Exercise: Look through the records below for the line with "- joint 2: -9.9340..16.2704". Return that line and each one after it up to and including the line with "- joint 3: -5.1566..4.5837", exactly.

===== Dataset entries

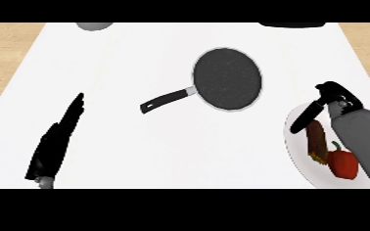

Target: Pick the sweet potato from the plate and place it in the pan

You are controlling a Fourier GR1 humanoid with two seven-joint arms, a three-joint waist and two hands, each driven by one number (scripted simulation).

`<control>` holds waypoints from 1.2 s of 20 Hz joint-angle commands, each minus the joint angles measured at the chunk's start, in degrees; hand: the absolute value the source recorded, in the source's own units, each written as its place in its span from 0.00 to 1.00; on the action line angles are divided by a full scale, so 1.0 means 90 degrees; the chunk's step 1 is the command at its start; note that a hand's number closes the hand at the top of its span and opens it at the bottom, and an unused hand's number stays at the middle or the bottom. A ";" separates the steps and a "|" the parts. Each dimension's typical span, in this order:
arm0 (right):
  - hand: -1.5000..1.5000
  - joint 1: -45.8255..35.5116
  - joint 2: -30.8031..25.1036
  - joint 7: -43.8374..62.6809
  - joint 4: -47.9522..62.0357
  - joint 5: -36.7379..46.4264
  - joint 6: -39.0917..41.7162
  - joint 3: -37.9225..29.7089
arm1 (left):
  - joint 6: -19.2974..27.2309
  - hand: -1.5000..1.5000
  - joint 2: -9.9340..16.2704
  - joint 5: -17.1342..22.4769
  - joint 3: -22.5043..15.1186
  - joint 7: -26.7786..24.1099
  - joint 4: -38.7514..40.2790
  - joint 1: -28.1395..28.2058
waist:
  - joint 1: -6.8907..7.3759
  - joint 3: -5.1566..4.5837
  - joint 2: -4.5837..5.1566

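Note:
A brown sweet potato lies on a white plate at the right edge, with a red bell pepper beside it. My right hand hovers over the plate's far part, fingers curled and thumb pointing down toward the sweet potato, holding nothing. A black pan with a silver rim sits mid-counter, its handle pointing toward the lower left. At the lower left, my left hand rests open with straight fingers.
A grey round object shows at the far edge on the left, and a dark object at the far right. The white counter has wooden strips on both sides.

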 commanded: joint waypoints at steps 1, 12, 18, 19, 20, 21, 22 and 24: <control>0.00 -0.0020 0.0066 0.1267 0.0212 -0.0046 0.0506 0.0106 | -0.0001 0.50 -0.0039 -0.0056 0.0019 0.0091 -0.0050 -0.0059 | -0.0071 0.0000 -0.0015; 0.00 -0.0076 0.0582 0.1240 0.0849 0.0216 0.0239 0.0363 | -0.0047 0.50 -0.0176 -0.0128 0.0096 0.0134 -0.0236 0.0143 | -0.0036 0.0003 -0.0010; 0.00 -0.0220 0.0620 0.1288 0.1040 0.0220 0.0324 0.0238 | -0.0252 0.50 -0.0042 -0.0044 0.0396 0.0206 -0.0169 -0.0025 | -0.0053 0.0002 -0.0007; 0.00 0.0336 0.0359 0.0938 0.0729 0.0264 0.0210 0.0216 | -0.0215 0.50 -0.0124 -0.0147 0.0296 0.0157 -0.0246 0.0133 | -0.0112 0.0003 -0.0023; 0.00 -0.0059 0.0409 0.0945 0.1012 0.0211 0.0437 0.0118 | -0.0177 0.50 -0.0257 -0.0285 0.0252 -0.0168 0.0151 0.0046 | -0.0084 0.0002 -0.0006; 0.00 0.0401 0.0476 0.0883 0.0859 0.0388 0.0107 0.0314 | -0.0100 0.50 -0.0305 -0.0281 0.0250 -0.0298 0.0058 0.0359 | -0.0095 0.0001 -0.0018; 0.00 0.0233 0.0597 0.0750 0.1212 0.0443 0.0120 0.0300 | 0.0050 0.50 -0.0441 -0.0459 0.0041 0.0266 -0.0272 -0.0014 | -0.0073 0.0007 -0.0007; 0.00 0.0364 0.0473 0.0868 0.0904 0.0421 0.0274 0.0256 | -0.0175 0.50 -0.0315 -0.0335 0.0204 0.0038 -0.0189 0.0249 | -0.0092 0.0003 -0.0019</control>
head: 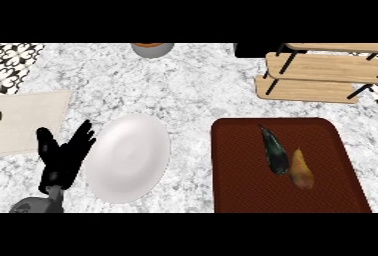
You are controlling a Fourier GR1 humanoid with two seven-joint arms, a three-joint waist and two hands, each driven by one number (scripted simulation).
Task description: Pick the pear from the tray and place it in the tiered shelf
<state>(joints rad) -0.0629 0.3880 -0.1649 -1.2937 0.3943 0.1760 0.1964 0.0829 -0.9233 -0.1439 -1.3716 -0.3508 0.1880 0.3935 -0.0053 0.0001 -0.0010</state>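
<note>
Golden-brown tapered pear [301,170] lying on the dark red woven tray [236,175], right of centre, touching a dark green slender vegetable [274,150] alongside. Not yet lifted, so nothing done: pick, carry and placement all left. Long axis running near-vertical in view, slightly tilted; narrow stem end aimed away, toward the light wooden tiered shelf [317,75] standing well apart at upper right, shelf boards bare. Left hand [63,155] resting by the white oval plate [127,157] on the speckled grey tabletop [199,85], fingers straight and released, holding nothing. Right hand nowhere in sight.
</note>
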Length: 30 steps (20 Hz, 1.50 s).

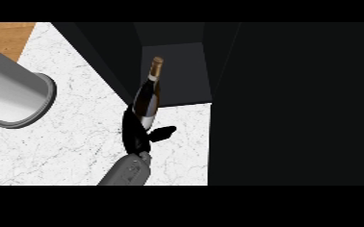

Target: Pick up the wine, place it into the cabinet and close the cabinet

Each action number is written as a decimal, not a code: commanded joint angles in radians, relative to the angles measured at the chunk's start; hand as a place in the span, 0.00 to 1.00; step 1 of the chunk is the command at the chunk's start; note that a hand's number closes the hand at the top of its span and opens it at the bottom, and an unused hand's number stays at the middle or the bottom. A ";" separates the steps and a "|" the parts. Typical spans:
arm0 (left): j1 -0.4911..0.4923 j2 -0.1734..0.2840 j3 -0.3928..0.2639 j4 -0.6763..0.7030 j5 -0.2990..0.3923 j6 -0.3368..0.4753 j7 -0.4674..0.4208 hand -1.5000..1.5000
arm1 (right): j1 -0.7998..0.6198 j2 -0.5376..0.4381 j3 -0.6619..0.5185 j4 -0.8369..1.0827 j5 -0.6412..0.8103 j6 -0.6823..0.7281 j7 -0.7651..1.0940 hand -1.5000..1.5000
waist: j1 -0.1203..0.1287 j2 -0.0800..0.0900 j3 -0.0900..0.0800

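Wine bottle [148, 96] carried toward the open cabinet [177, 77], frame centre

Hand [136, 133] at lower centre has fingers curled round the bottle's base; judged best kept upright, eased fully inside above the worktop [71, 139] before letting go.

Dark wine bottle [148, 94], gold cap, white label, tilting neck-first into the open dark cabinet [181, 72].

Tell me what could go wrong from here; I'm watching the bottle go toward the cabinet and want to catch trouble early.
1. The hand grips the wine bottle only at its base, so the tall bottle could tip.
2. The bottle's neck sits close to the cabinet opening's left edge and might clip it.
3. The dark door panel at right hides much of the view, so alignment is hard to judge.
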 commanded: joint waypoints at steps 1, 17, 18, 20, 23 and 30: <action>-0.249 0.003 -0.013 -0.137 -0.067 0.047 -0.151 0.00 | 0.007 0.002 -0.004 -0.022 -0.017 -0.009 0.010 0.00 | -0.020 -0.027 0.004; -0.244 0.003 -0.060 -0.368 0.138 -0.034 -0.266 0.00 | 0.007 0.009 0.005 -0.042 -0.001 -0.035 0.022 0.00 | 0.031 -0.040 0.001; -0.234 0.018 -0.067 -0.386 0.154 -0.044 -0.274 0.00 | 0.011 0.007 -0.005 -0.047 -0.003 -0.038 0.021 0.00 | 0.037 -0.041 0.002; -0.239 -0.002 -0.099 -0.426 0.190 -0.060 -0.287 0.00 | 0.006 0.012 0.000 -0.046 -0.002 -0.049 0.030 0.00 | 0.037 -0.036 0.001; -0.202 0.013 -0.123 -0.505 0.241 -0.081 -0.350 0.00 | 0.005 0.012 -0.018 -0.070 -0.002 -0.065 0.033 0.00 | 0.058 -0.032 0.001; 0.010 0.088 -0.096 -0.734 0.426 -0.245 -0.626 0.00 | 0.038 -0.034 -0.058 -0.180 -0.007 -0.103 0.102 0.00 | 0.089 -0.018 0.006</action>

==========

Result:
  - joint 2: -9.9340..16.2704
  - joint 5: -17.1342..22.4769
  - joint 3: -22.5043..15.1186
  - joint 7: -26.7786..24.1099
  - joint 4: -38.7514..40.2790
  - joint 1: -28.1395..28.2058
waist:
  - joint 1: -6.8907..7.3759
  - joint 3: -5.1566..4.5837

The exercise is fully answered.